What I doing currently is something like the following:

def doSort(key):
  sorted[key] = sorted(myLists[key].items(), key=operator.itemgetter(1), reverse=True)

which would yield, in the case of misses:
[('id3', 400), ('id1', 300), ('id2', 200)]

This works great when I have up to 100,000 records or so, but with 1,000,000 it is taking at least 5 - 10 minutes to sort each with a total of 16 (my original list of dictionaries actually has 17 fields including id which is popped)

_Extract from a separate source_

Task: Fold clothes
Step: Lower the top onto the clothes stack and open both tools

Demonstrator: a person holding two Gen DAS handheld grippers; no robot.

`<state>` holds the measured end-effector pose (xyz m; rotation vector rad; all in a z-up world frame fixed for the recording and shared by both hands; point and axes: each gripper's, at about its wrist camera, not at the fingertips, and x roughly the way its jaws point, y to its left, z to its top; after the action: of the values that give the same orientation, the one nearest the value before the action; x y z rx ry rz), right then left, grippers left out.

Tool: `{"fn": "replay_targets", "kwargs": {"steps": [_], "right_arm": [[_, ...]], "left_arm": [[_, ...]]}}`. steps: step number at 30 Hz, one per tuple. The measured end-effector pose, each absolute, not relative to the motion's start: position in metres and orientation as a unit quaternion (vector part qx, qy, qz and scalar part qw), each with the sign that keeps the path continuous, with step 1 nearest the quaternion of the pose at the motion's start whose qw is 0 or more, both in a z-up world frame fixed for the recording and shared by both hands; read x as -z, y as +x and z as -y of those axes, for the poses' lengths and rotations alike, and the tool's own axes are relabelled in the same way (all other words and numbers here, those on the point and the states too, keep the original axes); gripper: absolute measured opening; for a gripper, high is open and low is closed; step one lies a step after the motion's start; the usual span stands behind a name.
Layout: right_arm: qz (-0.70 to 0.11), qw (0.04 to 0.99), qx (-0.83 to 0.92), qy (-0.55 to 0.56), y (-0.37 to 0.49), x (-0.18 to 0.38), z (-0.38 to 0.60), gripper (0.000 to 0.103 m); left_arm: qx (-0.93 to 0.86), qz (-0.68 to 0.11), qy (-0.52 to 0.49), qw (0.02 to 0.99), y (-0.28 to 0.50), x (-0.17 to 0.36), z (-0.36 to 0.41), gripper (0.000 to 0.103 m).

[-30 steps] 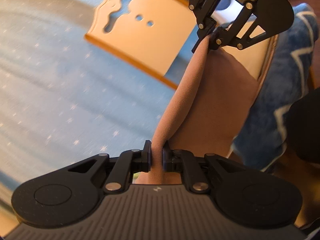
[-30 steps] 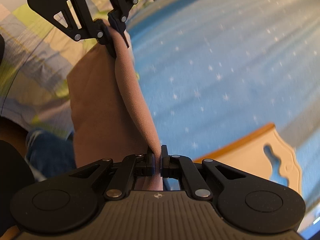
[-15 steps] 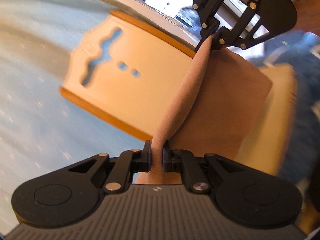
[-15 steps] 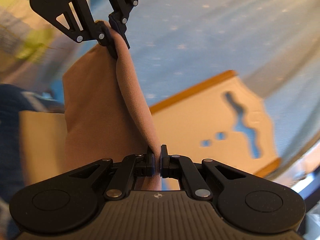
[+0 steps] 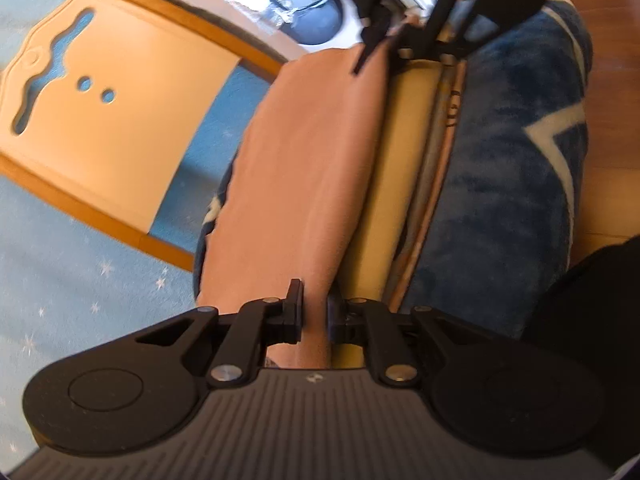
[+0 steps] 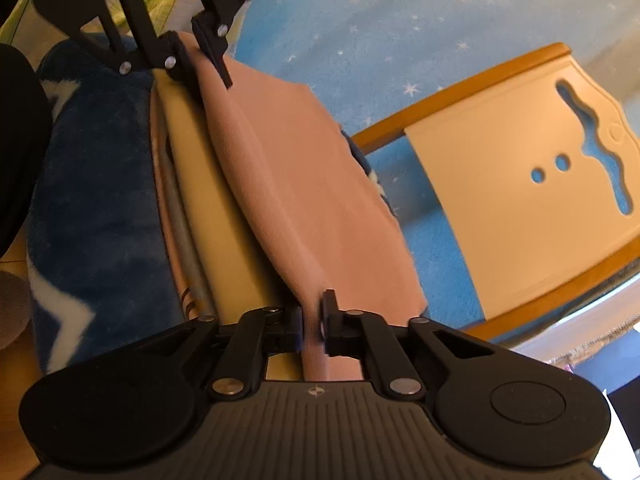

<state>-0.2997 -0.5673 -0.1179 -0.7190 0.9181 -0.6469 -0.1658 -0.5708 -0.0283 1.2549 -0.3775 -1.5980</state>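
Observation:
A folded peach cloth (image 5: 304, 168) (image 6: 304, 184) lies stretched between my two grippers, resting on a stack of folded clothes topped by a yellow garment (image 5: 396, 152) (image 6: 208, 184). My left gripper (image 5: 314, 312) (image 6: 200, 60) is shut on one end of the cloth's folded edge. At the other end my right gripper (image 6: 312, 320) (image 5: 386, 50) pinches the same edge. The stack sits on a blue blanket (image 5: 512, 184) (image 6: 96, 200) with white markings.
A pale wooden panel with cut-outs and an orange rim (image 5: 112, 120) (image 6: 520, 200) stands close beside the stack. A light blue surface with small stars (image 5: 60, 300) (image 6: 380, 20) lies beyond it. Something dark, out of focus (image 5: 592, 300), fills the near edge by the blanket.
Both grippers have swung away from the starry blue surface and lowered the hanging cloth flat onto the stack on the blue blanket. The cloth stays pinched at both ends.

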Motion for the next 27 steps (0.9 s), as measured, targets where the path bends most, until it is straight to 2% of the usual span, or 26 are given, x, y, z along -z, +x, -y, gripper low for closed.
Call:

* EDIT * This service is a ThreadingTCPServer which has a method allowing a client to connect and add new data. The new data may include new records (meaning dictionaries with unique 'id's to what is already in memory) or modified records (meaning the same 'id' with different data for the other key value pairs

So, once this is running I would pass in
[
  {'id':'id1', 'hits':205, 'misses':305, 'total':480},
  {'id':'id4', 'hits':30, 'misses':40, 'total':60},
  {'id':'id5', 'hits':50, 'misses':90, 'total':20
]
I have been using dictionaries to store the data so that I don't end up with duplicates. After the dictionaries are updated with the new/modified data I resort each of them.

* END EDIT *

So, what is the best way for me to sort these? Is there a better method?

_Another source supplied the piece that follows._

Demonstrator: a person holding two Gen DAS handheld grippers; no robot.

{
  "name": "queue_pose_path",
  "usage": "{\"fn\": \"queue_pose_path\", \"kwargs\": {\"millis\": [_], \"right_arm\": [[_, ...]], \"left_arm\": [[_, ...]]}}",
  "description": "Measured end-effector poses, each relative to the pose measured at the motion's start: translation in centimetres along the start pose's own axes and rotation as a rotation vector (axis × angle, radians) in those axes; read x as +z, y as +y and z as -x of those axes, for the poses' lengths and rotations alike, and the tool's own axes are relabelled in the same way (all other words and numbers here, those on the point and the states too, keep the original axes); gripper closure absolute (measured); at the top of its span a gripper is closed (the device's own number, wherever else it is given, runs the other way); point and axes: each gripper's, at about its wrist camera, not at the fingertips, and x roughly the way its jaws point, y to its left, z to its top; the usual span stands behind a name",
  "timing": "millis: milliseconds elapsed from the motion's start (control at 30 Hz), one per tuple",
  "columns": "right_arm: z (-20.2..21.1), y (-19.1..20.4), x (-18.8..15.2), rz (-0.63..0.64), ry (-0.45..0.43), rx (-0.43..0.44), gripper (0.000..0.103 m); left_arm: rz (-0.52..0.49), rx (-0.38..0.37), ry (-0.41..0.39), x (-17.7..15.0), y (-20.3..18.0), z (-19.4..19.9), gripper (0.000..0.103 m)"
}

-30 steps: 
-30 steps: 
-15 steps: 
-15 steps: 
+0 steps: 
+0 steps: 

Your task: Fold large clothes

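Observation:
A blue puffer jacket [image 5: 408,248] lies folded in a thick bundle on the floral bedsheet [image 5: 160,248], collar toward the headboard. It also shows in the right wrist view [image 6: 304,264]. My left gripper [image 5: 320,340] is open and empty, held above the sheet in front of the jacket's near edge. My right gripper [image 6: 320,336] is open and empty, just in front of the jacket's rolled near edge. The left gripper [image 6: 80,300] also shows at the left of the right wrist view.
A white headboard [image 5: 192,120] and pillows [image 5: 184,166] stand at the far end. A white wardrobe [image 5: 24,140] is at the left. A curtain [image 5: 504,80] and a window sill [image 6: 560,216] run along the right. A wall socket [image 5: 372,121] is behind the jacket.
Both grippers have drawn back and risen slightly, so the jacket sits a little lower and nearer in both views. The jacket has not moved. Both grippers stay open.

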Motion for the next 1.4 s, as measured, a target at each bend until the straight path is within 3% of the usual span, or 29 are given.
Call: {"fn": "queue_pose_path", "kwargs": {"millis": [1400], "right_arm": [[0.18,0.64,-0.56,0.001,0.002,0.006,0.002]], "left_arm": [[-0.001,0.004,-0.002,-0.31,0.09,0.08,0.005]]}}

This is probably not the answer you're looking for, but using pure Python to process such volumes of data is not a good idea in general. It's not designed for performance when you need to do a lot of small operations (such as, well, comparisons during sorting). — Pavel Minaev, Jul 24 '09 at 21:29
@Pavel, you're wrong: Python's sort (timsort) is probably THE fastest in-memory sort available, period. Josh Bloch saw it explained at a tech talk at Google and immediately started coding it as the internal sort for the next version of Java; see http://bugs.sun.com/bugdatabase/view_bug.do?bug_id=6804124 and http://svn.python.org/projects/python/trunk/Objects/listsort.txt — Alex Martelli, Jul 24 '09 at 21:34
@alex, Do you know which tech talk? Not that I doubt you. It just peaked my interest. :) — Emil H, Jul 24 '09 at 21:45
Don't know of a talk, but http://svn.python.org/projects/python/trunk/Objects/listsort.txt — Glenn Maynard, Jul 24 '09 at 22:55
The sort itself may be implemented using the fastest known algorithm. But what does it matter if for every element in the list, it will have to _retrieve the key used for sorting first_. — Pavel Minaev, Jul 25 '09 at 00:18
python is not retrieving the key each time. that's what key=itemgetter(1) is doing - it grabs the key once and uses that to do the sort. — Peter Recore, Jul 27 '09 at 00:09

score 13 · Accepted Answer · answered Jul 24 '09 at 21:38

13

You may find this related answer from Guido: Sorting a million 32-bit integers in 2MB of RAM using Python

answered Jul 24 '09 at 21:38

OscarRyz

196,001
113
385
569

Glenn Maynard · Answer 2 · 2009-07-24T21:40:35.773

What you really want is an ordered container, instead of an unordered one. That would implicitly sort the results as they're inserted. The standard data structure for this is a tree.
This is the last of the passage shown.